Finally, the authors use “paternalism” to characterize the role of physicians.  This is a charge that frequently accompanies the so-called medical model often amidst the associated charge of authoritarianism.  It is also incorrect.  Medicine is based on the informed consent model of care.  Any psychiatrist is more aware of this than most other physicians.  Informed consent is based on the idea that the patient is provided with adequate information to make a risk-benefit decision and the patient and physician collaborate on the patient’s decision.  I have these conversations every day and many times a day.   Doing nothing, being referred somewhere else, and being denied the agreed upon care by a managed care company are all additional possibilities.  These conversations can occur with patients who are actively bleeding out on the floor and refuse to allow a trauma surgeon to intervene due to impaired judgment from psychosis.  In that particular situation surgeons are likely to remind anyone involved in the care that they would be assaulting the patient if they intervened and did not have informed consent.  Similar situations occur with people who have various forms of treatable but life threatening illnesses (operable cancer, impending paralysis, uncontrolled diabetes mellitus, etc) who were unable to make decisions in their best interest due to the effects of psychosis.
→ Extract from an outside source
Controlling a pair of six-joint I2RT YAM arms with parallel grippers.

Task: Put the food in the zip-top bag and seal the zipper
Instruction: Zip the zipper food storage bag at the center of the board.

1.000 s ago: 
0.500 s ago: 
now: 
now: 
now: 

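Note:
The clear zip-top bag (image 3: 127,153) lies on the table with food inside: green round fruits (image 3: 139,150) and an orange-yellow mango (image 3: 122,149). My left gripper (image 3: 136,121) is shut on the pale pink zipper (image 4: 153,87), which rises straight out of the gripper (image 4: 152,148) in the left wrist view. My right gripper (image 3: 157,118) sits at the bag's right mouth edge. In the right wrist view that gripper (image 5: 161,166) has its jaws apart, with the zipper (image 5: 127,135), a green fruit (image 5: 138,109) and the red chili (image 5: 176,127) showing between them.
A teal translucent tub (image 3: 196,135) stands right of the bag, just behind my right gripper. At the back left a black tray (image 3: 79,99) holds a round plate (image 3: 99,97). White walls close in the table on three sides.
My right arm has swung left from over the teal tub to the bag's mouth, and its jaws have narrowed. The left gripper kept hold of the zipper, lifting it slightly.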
So - the authors’ definition of a medical model is wrong in 2 ½ of 3 dimensions. That is not a good starting point for a proposal to go beyond the “outmoded medical model”.  It is always good to know what the model really is before declaring it outmoded.  I think a lack of scholarship and experience in these matters in a common characteristic of people who criticize the “medical model” in psychiatry.  Of course it is generally not a scholarly endeavor.  For anyone interested in educating themselves in what a real medical model might look like I would suggest reading Systematic Psychiatric Evaluation (Reference 1) or any other guide to psychiatric evaluation.   Take a look at Appendix A and B for the quick story.   The fact that models like this one are widely emulated by nonphysicians may speak to their utility in understanding and treating psychosis and other mental disorders.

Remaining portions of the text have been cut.